Today, I continue to address the muscle guarding that keeps me from getting back to sports, running, and weights.

The dominant theme is no longer crisis. It is retraining.

The work now focuses on:

  • Gradual load exposure

  • Autonomic regulation

  • Sensorimotor confidence

  • Predictable progression without overload

My goals are clear:

  • Restore full athletic capacity

  • Return comfortably to sport (pickleball, basketball, running

  • Regain full proprioceptive stability

  • Rebuild durability

What I’ve Really Learned - Professionally

Experience from this situation:

  • Working under physical ambiguity

  • Executing professional responsibilities despite instability

  • Managing uncertainty without catastrophic thinking

  • Learning to distinguish danger from discomfort

  • Rebuilding trust in my own body

Skills from this situation:

  • Incremental problem-solving

  • Emotional regulation under constraint

  • Long-term thinking and strategy

What I’ve Really Learned - Personally

I learned that my body has never felt true confidence in itself. I was always scared to dive or slide because I subconsciously felt like I was fragile. This lack of confidence and incomplete body mapping set the grounds for my nervous system to turn on the alarm system. Whether it was the localized case in my right leg or this full-body phenomenon, my body can run into panic mode, and I need to teach it confidence.

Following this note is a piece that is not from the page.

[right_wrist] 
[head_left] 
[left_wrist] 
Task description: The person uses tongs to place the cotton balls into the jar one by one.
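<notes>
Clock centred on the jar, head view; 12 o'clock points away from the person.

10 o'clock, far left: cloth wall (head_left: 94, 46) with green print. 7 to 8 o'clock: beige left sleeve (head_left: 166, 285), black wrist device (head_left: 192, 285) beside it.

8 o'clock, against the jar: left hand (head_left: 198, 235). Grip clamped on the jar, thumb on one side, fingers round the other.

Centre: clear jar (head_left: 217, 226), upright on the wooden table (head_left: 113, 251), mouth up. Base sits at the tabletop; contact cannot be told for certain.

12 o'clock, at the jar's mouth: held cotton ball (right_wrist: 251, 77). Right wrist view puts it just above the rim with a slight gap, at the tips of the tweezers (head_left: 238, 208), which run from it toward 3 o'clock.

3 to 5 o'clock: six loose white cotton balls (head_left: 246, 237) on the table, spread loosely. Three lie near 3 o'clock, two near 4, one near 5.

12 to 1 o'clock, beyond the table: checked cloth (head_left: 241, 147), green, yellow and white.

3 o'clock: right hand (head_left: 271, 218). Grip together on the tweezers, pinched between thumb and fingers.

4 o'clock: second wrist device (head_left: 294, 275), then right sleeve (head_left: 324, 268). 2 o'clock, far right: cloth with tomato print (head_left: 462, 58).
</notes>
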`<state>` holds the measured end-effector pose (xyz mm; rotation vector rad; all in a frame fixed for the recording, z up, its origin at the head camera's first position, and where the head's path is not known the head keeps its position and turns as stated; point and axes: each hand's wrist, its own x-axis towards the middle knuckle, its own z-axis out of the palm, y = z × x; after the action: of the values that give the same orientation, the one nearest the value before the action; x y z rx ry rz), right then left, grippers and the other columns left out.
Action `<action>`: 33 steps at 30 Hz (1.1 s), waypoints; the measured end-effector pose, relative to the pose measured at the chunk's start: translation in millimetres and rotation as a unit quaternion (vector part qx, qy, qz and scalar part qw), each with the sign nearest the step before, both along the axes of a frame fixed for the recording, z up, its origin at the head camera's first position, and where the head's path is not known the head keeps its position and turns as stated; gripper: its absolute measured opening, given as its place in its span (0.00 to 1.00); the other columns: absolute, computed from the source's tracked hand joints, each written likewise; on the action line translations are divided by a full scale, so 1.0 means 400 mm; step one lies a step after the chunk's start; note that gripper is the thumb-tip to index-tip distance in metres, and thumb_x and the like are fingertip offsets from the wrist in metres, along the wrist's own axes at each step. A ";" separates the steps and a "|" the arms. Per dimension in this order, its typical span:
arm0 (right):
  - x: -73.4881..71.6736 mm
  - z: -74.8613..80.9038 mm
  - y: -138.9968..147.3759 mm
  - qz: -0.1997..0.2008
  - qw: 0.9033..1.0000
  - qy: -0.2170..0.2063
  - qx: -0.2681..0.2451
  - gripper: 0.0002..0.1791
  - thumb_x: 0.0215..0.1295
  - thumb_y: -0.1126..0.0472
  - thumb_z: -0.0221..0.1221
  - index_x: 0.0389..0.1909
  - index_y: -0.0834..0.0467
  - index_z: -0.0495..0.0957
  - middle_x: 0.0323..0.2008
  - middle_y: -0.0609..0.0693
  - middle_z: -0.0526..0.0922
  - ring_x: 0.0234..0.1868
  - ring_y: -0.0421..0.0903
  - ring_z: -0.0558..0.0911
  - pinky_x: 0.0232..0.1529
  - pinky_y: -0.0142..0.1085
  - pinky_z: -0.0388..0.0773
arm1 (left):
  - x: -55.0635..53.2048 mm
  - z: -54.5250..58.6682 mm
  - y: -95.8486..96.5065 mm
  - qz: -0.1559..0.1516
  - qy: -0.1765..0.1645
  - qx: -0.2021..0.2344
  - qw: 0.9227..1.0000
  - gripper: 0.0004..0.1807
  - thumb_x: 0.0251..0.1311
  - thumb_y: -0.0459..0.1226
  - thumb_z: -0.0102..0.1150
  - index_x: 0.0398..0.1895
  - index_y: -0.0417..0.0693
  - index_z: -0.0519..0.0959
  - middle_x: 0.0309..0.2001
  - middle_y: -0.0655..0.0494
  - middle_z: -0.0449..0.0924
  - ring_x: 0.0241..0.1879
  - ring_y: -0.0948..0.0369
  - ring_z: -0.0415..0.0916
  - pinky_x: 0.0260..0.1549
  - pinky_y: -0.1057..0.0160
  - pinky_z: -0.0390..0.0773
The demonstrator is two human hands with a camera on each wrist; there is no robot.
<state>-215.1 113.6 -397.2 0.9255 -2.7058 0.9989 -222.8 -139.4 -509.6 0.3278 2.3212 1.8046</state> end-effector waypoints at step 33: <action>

Recovery and confidence is not been about eliminating every sensation. It is about restoring function through DNS/exposure and being resilient in the presence of noise. The trend remains positive.

Here are my next steps:

  • Meet with a pain science doctor of physical therapy who studied at the Mayo Clinic and WashU.

  • Eventually start rock climbing to help inform the mind-body connection.

  • Eventually take tumbling classes to get my body used to motion that it’s always viewed as threatening.

  • Take shuffling dance lessons to gain rhythmic movement that I’ve never had before.

Those are the ways that I become my best self with a higher baseline than ever.

My journey to not only regain function…but become the best version of myself.